* Exercise objective: Please write out all the data exactly as shown.

* Data below:
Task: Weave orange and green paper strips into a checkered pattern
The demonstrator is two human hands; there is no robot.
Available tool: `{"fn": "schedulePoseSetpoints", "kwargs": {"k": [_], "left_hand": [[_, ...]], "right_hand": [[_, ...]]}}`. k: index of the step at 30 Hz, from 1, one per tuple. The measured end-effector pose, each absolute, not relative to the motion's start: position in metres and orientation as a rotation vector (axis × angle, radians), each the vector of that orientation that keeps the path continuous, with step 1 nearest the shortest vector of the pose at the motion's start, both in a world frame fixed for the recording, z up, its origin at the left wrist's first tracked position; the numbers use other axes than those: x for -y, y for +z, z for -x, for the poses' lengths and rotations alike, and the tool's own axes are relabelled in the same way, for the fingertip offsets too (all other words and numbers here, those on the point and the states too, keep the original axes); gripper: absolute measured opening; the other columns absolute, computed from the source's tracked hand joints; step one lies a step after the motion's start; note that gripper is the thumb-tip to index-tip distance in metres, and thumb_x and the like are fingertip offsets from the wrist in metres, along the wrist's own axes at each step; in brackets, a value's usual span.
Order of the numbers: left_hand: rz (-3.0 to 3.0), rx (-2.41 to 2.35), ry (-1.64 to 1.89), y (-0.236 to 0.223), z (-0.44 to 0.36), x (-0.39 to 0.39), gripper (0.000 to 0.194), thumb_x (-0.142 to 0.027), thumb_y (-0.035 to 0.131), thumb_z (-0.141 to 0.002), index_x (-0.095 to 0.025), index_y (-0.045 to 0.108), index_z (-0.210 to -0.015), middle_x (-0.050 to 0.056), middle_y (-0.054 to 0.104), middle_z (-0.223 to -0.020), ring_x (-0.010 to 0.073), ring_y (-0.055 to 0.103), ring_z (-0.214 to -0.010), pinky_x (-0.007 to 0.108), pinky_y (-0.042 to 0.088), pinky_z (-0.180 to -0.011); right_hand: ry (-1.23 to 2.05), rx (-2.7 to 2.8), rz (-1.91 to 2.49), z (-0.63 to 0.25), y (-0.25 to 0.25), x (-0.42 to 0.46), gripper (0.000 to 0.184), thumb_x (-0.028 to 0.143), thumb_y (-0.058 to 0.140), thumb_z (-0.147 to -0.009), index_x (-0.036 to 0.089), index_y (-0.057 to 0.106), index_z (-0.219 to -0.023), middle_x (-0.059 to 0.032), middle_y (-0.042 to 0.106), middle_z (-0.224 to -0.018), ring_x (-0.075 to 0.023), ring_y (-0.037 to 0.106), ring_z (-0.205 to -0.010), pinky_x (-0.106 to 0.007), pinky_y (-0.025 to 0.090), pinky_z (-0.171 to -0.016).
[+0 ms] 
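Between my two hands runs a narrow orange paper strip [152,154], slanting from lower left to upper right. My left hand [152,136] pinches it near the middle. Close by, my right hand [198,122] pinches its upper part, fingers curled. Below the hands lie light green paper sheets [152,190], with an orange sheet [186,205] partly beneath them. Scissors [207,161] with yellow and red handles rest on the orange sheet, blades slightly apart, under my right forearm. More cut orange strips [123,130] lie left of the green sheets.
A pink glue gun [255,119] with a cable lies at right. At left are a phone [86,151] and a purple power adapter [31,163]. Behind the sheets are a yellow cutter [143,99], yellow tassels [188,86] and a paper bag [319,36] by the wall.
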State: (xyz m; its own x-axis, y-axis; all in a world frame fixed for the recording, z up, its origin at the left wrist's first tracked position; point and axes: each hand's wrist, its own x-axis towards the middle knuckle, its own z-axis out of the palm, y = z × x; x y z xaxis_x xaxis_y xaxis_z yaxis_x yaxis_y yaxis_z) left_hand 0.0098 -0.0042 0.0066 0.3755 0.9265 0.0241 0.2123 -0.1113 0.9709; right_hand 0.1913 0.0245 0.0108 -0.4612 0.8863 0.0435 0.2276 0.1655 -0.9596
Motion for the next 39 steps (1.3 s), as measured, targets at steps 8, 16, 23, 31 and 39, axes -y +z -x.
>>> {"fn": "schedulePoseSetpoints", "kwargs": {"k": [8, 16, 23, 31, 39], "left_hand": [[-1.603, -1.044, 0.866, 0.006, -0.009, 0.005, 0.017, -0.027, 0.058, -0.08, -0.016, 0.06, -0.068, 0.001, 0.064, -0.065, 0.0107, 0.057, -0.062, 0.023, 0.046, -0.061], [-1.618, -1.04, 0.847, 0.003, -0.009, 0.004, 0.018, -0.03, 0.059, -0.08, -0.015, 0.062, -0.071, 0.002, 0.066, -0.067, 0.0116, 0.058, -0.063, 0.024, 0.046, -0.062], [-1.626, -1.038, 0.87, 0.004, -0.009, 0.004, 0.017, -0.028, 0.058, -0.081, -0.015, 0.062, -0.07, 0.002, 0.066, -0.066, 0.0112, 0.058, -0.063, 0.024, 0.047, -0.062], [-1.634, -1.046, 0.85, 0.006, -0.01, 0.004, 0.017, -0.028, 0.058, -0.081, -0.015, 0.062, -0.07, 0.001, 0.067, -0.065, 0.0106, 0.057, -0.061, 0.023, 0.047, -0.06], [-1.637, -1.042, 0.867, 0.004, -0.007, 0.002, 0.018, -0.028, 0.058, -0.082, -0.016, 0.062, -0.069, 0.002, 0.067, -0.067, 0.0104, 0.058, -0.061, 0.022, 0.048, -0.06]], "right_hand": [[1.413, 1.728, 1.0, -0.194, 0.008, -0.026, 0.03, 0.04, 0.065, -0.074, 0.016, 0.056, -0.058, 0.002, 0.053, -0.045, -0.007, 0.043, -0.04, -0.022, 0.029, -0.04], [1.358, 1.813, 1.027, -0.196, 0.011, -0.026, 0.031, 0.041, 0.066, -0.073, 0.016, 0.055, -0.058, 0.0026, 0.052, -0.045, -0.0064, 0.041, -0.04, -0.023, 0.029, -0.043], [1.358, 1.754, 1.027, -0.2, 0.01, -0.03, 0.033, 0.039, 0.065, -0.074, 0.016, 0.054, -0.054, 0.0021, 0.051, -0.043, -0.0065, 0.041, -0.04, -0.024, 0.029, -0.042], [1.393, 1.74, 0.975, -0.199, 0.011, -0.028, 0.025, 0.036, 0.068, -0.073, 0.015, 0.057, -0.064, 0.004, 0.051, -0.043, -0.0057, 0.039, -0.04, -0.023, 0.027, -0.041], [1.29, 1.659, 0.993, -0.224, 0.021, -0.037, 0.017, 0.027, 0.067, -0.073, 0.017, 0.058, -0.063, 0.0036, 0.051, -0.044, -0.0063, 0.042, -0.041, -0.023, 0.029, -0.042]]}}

* Task answer:
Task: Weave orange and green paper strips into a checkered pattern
The demonstrator is two human hands; there is no robot.
Available tool: `{"fn": "schedulePoseSetpoints", "kwargs": {"k": [_], "left_hand": [[_, ...]], "right_hand": [[_, ...]]}}`. k: index of the step at 30 Hz, from 1, one per tuple. The measured end-effector pose, each absolute, not relative to the motion's start: position in metres and orientation as a rotation vector (axis × angle, radians), each the vector of that orientation that keeps the path continuous, with step 1 nearest the shortest vector of the pose at the motion's start, both in a world frame fixed for the recording, z up, its origin at the left wrist's first tracked position; the numbers use other axes than those: x for -y, y for +z, z for -x, for the poses' lengths and rotations alike, and the tool's own axes are relabelled in the same way, for the fingertip offsets too (all other words and numbers here, those on the point and the states too, keep the original axes); gripper: absolute measured opening; the other columns absolute, computed from the source's tracked hand joints; step one lies a step after the motion's start; note that gripper is the thumb-tip to index-tip distance in metres, and thumb_x and the like are fingertip offsets from the wrist in metres, along the wrist's own axes at each step; in brackets, a value's usual span.
Order of the numbers: left_hand: rz (-3.0 to 3.0), rx (-2.41 to 2.35), ry (-1.64 to 1.89), y (-0.236 to 0.223), z (-0.44 to 0.36), x (-0.39 to 0.39), gripper (0.000 to 0.194), thumb_x (-0.142 to 0.027), thumb_y (-0.035 to 0.131), thumb_z (-0.141 to 0.002), index_x (-0.095 to 0.025), index_y (-0.045 to 0.108), index_z (-0.210 to -0.015), middle_x (-0.050 to 0.056), middle_y (-0.054 to 0.104), middle_z (-0.223 to -0.020), ring_x (-0.010 to 0.073), ring_y (-0.055 to 0.103), ring_z (-0.214 to -0.010), pinky_x (-0.007 to 0.108), pinky_y (-0.042 to 0.088), pinky_z (-0.180 to -0.011); right_hand: ry (-1.23 to 2.05), rx (-2.7 to 2.8), rz (-1.91 to 2.49), z (-0.63 to 0.25), y (-0.25 to 0.25), x (-0.42 to 0.46), gripper (0.000 to 0.184), thumb_x (-0.028 to 0.143), thumb_y (-0.058 to 0.140), thumb_z (-0.147 to -0.009), index_x (-0.036 to 0.089), index_y (-0.057 to 0.106), index_z (-0.219 to -0.023), middle_x (-0.059 to 0.032), middle_y (-0.042 to 0.106), middle_z (-0.224 to -0.018), ring_x (-0.075 to 0.023), ring_y (-0.037 to 0.106), ring_z (-0.205 to -0.010), pinky_x (-0.106 to 0.007), pinky_y (-0.025 to 0.090), pinky_z (-0.171 to -0.016).
[+0 ms] 
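Between my two hands runs a narrow orange paper strip [152,154], slanting from lower left to upper right. My left hand [152,136] pinches it near the middle. Close by, my right hand [198,122] pinches its upper part, fingers curled. Below the hands lie light green paper sheets [152,190], with an orange sheet [186,205] partly beneath them. Scissors [207,161] with yellow and red handles rest on the orange sheet, blades slightly apart, under my right forearm. More cut orange strips [123,130] lie left of the green sheets.
A pink glue gun [255,119] with a cable lies at right. At left are a phone [86,151] and a purple power adapter [31,163]. Behind the sheets are a yellow cutter [143,99], yellow tassels [188,86] and a paper bag [319,36] by the wall.
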State: (xyz m; its own x-axis, y-axis; all in a world frame fixed for the recording, z up, its origin at the left wrist's first tracked position; point and axes: each hand's wrist, its own x-axis towards the middle knuckle, its own z-axis out of the palm, y = z × x; x y z xaxis_x xaxis_y xaxis_z yaxis_x yaxis_y yaxis_z) left_hand 0.0098 -0.0042 0.0066 0.3755 0.9265 0.0241 0.2123 -0.1113 0.9709; right_hand 0.1913 0.0245 0.0108 -0.4612 0.8863 0.0435 0.2276 0.1655 -0.9596
Motion for the next 39 steps (1.3 s), as measured, targets at steps 8, 16, 23, 31 and 39, axes -y +z -x.
>>> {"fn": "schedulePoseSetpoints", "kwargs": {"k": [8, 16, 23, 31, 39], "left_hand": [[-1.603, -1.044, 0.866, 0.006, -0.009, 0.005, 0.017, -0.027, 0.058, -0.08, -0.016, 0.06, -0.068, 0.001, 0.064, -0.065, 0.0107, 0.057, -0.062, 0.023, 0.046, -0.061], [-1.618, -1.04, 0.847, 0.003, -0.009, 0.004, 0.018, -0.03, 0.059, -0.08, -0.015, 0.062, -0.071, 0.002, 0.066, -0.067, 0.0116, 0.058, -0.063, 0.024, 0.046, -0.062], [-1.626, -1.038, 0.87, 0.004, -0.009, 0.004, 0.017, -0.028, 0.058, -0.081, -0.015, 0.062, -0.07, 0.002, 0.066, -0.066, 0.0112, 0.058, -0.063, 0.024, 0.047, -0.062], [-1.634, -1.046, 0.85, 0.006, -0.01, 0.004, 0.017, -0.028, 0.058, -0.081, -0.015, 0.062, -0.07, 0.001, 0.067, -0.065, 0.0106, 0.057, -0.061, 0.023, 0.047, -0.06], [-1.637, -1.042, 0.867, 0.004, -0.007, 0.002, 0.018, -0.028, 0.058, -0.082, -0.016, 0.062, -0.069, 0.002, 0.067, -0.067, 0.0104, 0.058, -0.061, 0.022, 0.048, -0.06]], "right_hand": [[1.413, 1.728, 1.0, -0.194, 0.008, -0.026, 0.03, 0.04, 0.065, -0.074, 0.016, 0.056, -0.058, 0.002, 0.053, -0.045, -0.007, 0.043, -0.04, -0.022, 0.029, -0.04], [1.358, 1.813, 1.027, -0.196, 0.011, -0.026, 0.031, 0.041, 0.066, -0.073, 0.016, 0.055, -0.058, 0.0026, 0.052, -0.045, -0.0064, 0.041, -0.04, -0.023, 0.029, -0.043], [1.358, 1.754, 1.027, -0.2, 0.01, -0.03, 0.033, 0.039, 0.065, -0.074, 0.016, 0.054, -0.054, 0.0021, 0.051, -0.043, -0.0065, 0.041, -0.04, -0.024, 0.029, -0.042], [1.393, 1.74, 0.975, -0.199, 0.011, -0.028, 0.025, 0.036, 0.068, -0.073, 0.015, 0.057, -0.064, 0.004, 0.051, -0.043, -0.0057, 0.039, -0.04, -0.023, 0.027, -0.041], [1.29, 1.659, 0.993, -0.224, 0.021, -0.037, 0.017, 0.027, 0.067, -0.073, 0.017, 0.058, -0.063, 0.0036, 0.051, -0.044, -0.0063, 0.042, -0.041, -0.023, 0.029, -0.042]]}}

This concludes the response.